The noise of tires on gravel was very loud, the car’s motion choppy. Marta twisted around to watch through the back window, a part of her certain that the door was going to fly open and out would come Randall, firing some gun he’d found in the house. Then the drive curved, and the house disappeared behind a row of trees. In another few minutes, they were back on the paved road, or at least the crumbling remains of it. “Left,” Violet said. “You go right and you’ll drive us right into the Lenoir substation.”
Berto turned left.
They drove for ten minutes, fifteen. Marta only realized how tightly she had been gripping the handle over her door when she relaxed her hold on it. Her palm was hot, the fingers aching.
“We did it,” Ken said disbelievingly. “We got away from them.”
Marta nodded a little. He reached for her hand and gripped it. She smiled, squeezing it back.
“Is that right, Violet?” Wes asked. “Are we clear?”
She threw a glance back at him. “Yeah. Yeah, it looks that way.”
“OK,” Wes said. “Then please find a safe place to pull over, Berto.”
“What?” Berto said. “You need to take a piss or something?”
“Not exactly.” He pushed up the sleeve of his microsuit and held out his right forearm. On the plump healthy skin just below the elbow was a taut red bump, about the size of a mosquito bite. A little dark spot, like an apple seed, was visible under the surface. Around this bump were three smaller red dots. Wes dug into these welts with the fingernails of his other hand, leaving pale grooves, and Marta, cold with fear, grabbed his hand to stop him.
He tensed in her grasp, shuddered. His temples, she now saw, were beaded with sweat.
“I got bitten during our little showdown,” he said between gritted teeth. “I didn’t want to say anything. I mean, I didn’t want to be a distraction.”
“Oh, Wes, no,” said Edie.
“So pull over, please,” he said. “I don’t know how quickly these things will burst.”
Twenty
The sun was setting when they finally emerged from the room. Of all the people Violet could have left her with, June wished it hadn’t been Randall, though she doubted that Joe or Andy could have managed as quickly as Randall did to come out of his zip tie (Randall half-sawed, half-pried his off using a crooked nail head on one of the boards over the room’s one window), or to wriggle the pins out of the door’s three rusted-over hinges. In the hours it took to do this, Randall cursed and raged, and June sat watching him uselessly, hands still bound because he didn’t bother to free her after he’d freed himself. “There’s the nail head,” he said, face slimy with sweat. “Have at it.” She tried with no luck. It was too high for her to reach at any kind of a workable angle, and she couldn’t get her balance if she stood on one of the rickety chairs.
“Their asses better be gone if they know what’s good for them,” Randall kept saying. “I will slaughter them. I will bash their fucking skulls in.”

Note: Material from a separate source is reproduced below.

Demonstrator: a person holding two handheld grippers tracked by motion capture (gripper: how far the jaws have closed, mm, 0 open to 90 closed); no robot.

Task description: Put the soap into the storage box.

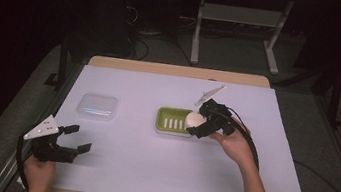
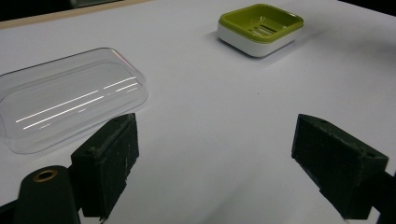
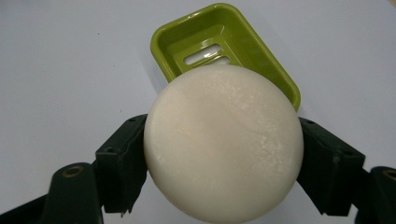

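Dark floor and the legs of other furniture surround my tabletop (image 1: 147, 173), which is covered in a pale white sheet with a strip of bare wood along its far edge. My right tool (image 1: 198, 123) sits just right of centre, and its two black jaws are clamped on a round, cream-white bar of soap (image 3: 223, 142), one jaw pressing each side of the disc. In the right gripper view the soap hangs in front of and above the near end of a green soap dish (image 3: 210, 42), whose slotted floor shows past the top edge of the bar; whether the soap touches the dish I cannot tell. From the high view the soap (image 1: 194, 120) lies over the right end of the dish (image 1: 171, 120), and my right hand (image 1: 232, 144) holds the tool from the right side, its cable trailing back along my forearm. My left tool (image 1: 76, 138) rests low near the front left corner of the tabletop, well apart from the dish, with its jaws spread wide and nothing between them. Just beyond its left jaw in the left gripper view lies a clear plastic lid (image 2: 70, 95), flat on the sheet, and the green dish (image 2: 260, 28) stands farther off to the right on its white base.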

June, for the first time in twenty years, was mute—afraid to contradict him, afraid to pose a suggestion. A couple of zip ties, a tiny room, a nailed-shut door: and suddenly she had no power. Had Violet known it would be like this? Surely she hadn’t.
At last he’d pulled the door free, almost growling, with a terrific screech of the hinges and a crack as the wood along the nailed side splintered. The board that Violet had propped under the knob as she left clattered to the floor.